You are viewing a plain text version of this content. The canonical link for it is here.
Posted to dev@lucy.apache.org by Marvin Humphrey <ma...@rectangular.com> on 2006/06/21 07:40:51 UTC

Problematic platforms

Greets,

There are some portability problems that may not be worth solving.

On some Crays, ints, longs and pointers are all 8 bytes (the ILP64  
format).  I propose not supporting any machine where we can't  
guarantee that lucy_i8_t is 1 byte and lucy_i32_t is 4 bytes.

A second esoteric problem is machines that don't use IEEE 754 for  
floats: <http://www.codeproject.com/tools/libnumber.asp>.  I think  
that the norms-encoding routine will break on such machines.  That  
ought to be the only problem, I think but it's gnarly enough I think  
we should just decide not to support those boxes.

Another wrinkle is large file support.  Machines that don't support  
large files are growing scarcer by the day, but eventually, somebody  
who has one will want to use Lucy.  Index files can get pretty big.

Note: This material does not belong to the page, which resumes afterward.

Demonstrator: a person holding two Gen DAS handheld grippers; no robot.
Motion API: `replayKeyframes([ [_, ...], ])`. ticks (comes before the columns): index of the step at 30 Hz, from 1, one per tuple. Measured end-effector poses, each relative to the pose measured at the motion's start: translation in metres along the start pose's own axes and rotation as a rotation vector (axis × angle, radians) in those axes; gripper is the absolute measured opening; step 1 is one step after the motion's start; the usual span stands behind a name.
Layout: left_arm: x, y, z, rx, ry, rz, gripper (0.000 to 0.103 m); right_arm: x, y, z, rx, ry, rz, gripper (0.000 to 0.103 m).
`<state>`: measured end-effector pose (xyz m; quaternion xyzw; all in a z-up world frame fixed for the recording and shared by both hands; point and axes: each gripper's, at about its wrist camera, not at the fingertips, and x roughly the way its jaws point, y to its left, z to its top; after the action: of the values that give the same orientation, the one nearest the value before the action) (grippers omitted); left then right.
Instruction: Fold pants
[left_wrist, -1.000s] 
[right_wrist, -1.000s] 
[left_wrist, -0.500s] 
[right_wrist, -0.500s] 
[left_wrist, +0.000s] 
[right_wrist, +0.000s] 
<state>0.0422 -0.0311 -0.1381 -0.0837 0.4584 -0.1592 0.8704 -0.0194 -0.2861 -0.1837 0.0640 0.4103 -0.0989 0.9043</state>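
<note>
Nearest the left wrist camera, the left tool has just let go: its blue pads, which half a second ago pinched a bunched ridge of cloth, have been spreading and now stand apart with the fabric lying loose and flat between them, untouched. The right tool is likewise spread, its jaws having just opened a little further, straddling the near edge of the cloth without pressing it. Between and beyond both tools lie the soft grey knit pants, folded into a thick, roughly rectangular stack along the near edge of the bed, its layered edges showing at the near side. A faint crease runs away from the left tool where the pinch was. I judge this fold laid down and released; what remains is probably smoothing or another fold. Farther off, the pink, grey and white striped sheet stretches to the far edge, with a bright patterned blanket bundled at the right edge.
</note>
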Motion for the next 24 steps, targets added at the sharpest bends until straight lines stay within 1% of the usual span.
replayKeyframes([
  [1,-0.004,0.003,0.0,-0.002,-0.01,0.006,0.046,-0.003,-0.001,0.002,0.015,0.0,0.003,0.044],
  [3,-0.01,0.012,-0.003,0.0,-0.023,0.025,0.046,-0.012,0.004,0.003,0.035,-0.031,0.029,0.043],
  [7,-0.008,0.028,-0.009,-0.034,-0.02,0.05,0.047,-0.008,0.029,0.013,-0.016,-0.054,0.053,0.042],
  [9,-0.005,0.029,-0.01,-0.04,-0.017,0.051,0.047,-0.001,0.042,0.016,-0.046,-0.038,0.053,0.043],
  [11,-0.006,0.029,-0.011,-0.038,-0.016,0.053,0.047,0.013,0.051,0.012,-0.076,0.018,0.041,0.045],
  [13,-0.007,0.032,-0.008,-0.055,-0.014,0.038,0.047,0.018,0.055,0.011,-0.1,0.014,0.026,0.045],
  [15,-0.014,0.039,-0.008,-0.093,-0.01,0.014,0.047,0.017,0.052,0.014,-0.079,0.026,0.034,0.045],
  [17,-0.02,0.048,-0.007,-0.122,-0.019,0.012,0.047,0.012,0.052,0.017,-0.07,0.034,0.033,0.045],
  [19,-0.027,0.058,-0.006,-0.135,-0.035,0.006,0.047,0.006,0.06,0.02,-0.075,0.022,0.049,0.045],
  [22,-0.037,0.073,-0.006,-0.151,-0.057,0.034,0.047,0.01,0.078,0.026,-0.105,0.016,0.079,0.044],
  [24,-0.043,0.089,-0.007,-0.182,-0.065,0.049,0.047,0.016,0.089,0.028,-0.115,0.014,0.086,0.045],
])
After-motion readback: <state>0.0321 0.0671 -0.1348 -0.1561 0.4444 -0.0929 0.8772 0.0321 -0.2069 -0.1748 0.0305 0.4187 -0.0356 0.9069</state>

Is it even possible for a machine to have large file support and not  
provide a 64-bit integer?  The only thing Lucene ever uses 64-bit  
integers for is file pointers.  KinoSearch takes advantage of this in  
a weird way -- it uses doubles wherever Lucene uses Java longs.  I  
did it that way because Perl always provides support for doubles, but  
64-bit integer support takes a special compile and generally doesn't  
work very well.  The 52-bit mantissa in an IEEE 754 double is more  
than enough for any file pointer.  But when I made that call, I was  
using native Perl filehandles as InStream objects; KinoSearch doesn't  
do that anymore, and I don't think we should go the doubles-as-file- 
pointers route with Lucy (even though it Just Works).

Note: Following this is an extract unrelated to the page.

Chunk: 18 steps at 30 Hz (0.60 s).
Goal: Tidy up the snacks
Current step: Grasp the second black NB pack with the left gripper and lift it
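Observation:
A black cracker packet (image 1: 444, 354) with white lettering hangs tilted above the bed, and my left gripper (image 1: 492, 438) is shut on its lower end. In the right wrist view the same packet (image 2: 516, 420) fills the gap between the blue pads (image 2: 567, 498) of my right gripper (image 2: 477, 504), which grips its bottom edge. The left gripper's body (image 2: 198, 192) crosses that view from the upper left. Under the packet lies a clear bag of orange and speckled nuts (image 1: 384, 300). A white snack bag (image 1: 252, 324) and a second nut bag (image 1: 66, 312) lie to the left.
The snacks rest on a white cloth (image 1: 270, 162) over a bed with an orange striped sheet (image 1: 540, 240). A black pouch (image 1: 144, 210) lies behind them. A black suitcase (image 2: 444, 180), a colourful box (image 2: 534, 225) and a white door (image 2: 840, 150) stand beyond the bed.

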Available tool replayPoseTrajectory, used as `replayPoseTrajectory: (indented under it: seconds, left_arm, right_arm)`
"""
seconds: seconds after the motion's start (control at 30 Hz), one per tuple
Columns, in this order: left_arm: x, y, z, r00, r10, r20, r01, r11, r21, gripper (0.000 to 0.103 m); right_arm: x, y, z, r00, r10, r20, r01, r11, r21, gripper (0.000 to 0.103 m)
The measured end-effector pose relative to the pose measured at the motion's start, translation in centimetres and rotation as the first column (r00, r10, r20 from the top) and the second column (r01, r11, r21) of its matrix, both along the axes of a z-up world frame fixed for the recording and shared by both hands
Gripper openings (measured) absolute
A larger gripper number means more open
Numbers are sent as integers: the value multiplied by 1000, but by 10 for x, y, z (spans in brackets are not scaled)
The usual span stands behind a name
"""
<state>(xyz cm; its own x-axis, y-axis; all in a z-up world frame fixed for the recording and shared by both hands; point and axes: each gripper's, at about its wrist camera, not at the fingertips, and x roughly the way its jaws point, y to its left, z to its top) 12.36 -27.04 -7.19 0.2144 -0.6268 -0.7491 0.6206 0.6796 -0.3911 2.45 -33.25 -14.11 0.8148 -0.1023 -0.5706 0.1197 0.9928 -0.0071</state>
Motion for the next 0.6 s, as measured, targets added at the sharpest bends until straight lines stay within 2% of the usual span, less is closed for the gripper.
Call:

I'm inclined to require both large file support and 64-bit integers  
for Lucy.  What say?

Marvin Humphrey
Rectangular Research
http://www.rectangular.com/


Re: Problematic platforms

Posted by Marvin Humphrey <ma...@rectangular.com>.
On Jun 20, 2006, at 11:44 PM, David Balmain wrote:

> If someone needs Lucy to work on one of those
> boxes, it will just be a simple matter of them supplying us with
> float2byte and byte2float methods.

And tests, which we won't be able to run ourselves.

>> I'm inclined to require both large file support and 64-bit integers
>> for Lucy.  What say?
>
> I'm not sure about large file support. You've looked into it more than
> I have but I do think 64 bit integers are a must.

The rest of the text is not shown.